IBM Building 120 Petabyte Storage System

IBM’s latest project is a 120PB storage system that will support simulations of complex real-world phenomena

IBM is building a hard disk system capable of storing 120 petabytes, or 120 million gigabytes – around 10 times bigger than any previously put together, the company said.

The system, made up of 200,000 conventional hard disk drives working together, is being built for an unnamed client by IBM’s Almaden, California research lab.

Simulations

The storage array should be able to hold around one trillion files and is intended for a client that is building a supercomputer for detailed simulations of complex real-world phenomena, IBM said.
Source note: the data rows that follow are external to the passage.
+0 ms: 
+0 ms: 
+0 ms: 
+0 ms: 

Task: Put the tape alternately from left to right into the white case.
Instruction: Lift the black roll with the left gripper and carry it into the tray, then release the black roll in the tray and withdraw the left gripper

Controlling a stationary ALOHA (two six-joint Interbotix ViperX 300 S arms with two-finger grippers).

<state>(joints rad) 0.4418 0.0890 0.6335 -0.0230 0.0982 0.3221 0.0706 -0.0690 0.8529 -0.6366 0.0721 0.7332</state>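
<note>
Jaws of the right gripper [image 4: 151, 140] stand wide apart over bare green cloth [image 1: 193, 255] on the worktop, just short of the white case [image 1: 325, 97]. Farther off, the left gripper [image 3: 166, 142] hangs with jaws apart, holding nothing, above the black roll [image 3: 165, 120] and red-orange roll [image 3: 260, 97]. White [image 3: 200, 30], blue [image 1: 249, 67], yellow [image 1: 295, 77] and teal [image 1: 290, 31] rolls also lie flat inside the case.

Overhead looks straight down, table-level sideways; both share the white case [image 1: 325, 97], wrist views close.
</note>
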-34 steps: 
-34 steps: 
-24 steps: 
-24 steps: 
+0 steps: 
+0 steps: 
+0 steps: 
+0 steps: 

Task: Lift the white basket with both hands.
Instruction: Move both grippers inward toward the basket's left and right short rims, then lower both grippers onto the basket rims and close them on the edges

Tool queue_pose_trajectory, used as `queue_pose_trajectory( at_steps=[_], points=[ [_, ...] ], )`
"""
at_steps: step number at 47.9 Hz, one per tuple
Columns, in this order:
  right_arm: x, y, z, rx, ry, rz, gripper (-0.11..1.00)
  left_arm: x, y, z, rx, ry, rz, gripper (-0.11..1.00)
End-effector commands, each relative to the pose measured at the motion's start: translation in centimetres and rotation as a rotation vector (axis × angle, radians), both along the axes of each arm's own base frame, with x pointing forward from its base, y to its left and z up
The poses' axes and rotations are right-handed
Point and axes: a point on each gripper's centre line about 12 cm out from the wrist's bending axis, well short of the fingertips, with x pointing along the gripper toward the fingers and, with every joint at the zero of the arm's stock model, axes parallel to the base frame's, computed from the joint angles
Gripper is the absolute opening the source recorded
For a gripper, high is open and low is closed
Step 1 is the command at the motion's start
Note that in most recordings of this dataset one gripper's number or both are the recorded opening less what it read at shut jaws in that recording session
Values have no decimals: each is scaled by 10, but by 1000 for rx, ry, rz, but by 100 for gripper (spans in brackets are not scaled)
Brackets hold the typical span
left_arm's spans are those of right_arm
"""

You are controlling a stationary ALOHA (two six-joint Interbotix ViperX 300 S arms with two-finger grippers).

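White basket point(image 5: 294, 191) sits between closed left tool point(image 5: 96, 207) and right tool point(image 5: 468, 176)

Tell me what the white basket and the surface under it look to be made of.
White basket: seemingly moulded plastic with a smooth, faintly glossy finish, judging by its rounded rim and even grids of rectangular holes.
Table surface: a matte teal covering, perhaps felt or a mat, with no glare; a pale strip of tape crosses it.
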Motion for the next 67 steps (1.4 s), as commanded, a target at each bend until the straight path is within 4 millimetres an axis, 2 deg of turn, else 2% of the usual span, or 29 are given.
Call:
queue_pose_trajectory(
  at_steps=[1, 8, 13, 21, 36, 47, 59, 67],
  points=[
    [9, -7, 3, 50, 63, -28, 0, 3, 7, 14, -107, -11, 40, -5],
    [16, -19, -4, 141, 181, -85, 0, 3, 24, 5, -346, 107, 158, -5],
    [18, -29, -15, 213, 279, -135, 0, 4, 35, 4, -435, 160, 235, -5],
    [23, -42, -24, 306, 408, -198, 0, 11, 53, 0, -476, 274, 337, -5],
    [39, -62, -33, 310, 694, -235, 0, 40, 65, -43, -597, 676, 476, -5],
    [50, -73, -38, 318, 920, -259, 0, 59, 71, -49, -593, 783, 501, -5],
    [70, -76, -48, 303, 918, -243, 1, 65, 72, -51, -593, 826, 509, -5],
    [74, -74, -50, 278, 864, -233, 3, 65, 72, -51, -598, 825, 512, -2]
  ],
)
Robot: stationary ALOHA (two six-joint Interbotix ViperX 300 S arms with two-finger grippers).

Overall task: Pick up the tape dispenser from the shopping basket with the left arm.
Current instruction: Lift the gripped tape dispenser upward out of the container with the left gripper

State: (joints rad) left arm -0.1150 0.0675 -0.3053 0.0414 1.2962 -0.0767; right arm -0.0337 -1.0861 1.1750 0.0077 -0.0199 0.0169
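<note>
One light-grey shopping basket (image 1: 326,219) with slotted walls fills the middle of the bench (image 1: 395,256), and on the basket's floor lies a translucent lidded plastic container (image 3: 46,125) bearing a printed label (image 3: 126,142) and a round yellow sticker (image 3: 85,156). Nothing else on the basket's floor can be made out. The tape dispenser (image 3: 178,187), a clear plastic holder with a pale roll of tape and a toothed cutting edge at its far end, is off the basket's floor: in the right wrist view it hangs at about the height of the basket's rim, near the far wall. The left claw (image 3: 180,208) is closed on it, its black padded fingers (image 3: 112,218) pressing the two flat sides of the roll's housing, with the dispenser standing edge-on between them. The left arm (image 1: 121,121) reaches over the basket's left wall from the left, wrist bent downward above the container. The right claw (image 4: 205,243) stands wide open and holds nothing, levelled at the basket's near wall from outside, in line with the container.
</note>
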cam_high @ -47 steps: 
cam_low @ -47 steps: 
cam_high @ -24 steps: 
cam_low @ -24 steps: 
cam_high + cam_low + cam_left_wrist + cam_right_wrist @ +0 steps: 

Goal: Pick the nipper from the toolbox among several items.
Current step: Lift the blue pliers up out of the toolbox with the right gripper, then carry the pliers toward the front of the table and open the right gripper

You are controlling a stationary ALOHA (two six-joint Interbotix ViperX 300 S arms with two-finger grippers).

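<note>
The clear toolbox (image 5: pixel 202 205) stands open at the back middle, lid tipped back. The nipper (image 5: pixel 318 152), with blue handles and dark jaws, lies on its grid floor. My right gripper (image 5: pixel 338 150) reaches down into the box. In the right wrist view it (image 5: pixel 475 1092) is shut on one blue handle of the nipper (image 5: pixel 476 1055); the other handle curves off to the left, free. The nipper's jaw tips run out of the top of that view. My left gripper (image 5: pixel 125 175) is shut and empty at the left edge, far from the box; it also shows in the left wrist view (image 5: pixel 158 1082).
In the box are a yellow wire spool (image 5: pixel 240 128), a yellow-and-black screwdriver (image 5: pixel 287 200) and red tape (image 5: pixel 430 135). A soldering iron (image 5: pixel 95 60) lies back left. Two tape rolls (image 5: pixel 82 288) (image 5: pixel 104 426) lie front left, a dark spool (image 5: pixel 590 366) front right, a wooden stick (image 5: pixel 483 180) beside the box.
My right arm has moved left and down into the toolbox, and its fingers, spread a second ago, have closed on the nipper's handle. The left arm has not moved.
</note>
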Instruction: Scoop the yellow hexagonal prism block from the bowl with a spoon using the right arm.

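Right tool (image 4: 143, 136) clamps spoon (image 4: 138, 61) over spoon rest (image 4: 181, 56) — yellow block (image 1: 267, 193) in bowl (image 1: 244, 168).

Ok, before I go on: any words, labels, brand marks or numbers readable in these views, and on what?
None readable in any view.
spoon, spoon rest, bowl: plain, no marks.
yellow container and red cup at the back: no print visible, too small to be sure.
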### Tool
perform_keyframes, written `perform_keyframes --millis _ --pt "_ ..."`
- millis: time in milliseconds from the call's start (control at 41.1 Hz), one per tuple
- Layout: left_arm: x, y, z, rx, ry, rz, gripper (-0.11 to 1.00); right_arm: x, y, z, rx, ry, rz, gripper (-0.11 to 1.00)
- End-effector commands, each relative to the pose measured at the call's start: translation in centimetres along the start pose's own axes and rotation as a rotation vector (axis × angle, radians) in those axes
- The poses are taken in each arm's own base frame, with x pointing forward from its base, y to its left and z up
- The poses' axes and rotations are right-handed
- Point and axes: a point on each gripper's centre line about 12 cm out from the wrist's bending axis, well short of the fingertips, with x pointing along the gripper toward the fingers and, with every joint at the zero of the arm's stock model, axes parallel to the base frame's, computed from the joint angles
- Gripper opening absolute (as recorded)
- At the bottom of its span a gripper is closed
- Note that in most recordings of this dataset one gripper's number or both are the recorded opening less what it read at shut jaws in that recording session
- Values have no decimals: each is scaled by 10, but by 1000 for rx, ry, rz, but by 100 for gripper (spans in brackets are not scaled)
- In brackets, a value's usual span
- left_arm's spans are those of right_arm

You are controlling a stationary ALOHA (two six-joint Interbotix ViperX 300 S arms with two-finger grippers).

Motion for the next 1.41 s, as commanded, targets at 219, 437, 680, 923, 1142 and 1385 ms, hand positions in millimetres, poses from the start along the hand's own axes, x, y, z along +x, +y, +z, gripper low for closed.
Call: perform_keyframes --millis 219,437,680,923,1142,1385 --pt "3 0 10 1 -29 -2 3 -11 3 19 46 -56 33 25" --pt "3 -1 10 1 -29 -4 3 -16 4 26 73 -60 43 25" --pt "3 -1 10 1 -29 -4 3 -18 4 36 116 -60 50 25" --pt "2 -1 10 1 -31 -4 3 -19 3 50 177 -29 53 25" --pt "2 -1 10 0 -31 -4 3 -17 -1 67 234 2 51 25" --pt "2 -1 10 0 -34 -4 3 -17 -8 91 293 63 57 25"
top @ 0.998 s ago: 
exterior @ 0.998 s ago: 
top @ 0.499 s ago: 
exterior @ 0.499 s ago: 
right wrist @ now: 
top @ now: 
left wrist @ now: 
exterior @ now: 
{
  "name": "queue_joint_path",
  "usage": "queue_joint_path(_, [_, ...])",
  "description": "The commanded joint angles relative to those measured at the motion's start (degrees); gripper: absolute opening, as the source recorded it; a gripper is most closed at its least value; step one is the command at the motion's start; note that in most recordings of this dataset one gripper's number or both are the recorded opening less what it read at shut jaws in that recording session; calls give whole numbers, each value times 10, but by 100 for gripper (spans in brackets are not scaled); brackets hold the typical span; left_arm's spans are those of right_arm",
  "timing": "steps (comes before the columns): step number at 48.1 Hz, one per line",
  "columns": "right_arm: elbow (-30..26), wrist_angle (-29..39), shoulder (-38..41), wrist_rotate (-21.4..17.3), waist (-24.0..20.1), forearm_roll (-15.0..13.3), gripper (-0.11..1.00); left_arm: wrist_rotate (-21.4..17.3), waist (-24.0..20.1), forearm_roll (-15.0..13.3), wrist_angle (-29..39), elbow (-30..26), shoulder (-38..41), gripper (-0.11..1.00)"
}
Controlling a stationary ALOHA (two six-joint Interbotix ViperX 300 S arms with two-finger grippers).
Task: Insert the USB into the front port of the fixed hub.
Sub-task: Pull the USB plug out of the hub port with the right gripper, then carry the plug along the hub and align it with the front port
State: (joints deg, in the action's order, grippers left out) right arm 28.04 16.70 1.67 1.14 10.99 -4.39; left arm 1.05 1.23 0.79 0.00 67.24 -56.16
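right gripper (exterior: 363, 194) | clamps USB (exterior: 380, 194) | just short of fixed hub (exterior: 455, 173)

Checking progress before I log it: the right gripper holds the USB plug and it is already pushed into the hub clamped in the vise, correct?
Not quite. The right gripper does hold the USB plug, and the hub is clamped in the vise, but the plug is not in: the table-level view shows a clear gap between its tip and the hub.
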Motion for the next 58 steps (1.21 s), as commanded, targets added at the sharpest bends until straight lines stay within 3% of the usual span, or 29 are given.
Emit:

Keeping track of the files’ attributes alone will take up around two petabytes of the systems’ capacity, IBM said.

The software and hardware technologies IBM is developing for the project could be commercialised for systems aimed at weather forecasts, seismic processing in the petroleum industry and molecular studies of genomes or proteins, IBM said.

“This 120 petabyte system is on the lunatic fringe now, but in a few years it may be that all cloud computing systems are like it,” Bruce Hillsberg, director of storage research at IBM and leader of the project, told MIT’s Technology Review.

The new hardware developed for the system includes technology for making the thousands of drives work together and a water-based cooling system.

New software

IBM developed software techniques for ensuring that data is protected from the inevitable drive failures, while maintaining high performance. The company uses a file system called GPFS developed at IBM Almaden which spreads files across mutliple disks in order to speed up data access.

In July IBM used GPFS to index 10 billion files in 43 minutes, breaking a previous record of one billion files scanned in three hours.

“Big data” is becoming a major industry trend, with IT giants such as Yahoo grooming technology such as Apache Hadoop into an industry standard for data analytics.

HP’s recent acquisition of British software firm Autonomy was seen as another indicator of the importance of big data. Autonomy is a fast-growing, multifaceted IT provider that placed itself on the global storage map by acquiring Iron Mountain’s digital archiving, e-discovery and online backup business for $380 million(£230m) in cash in May 2011.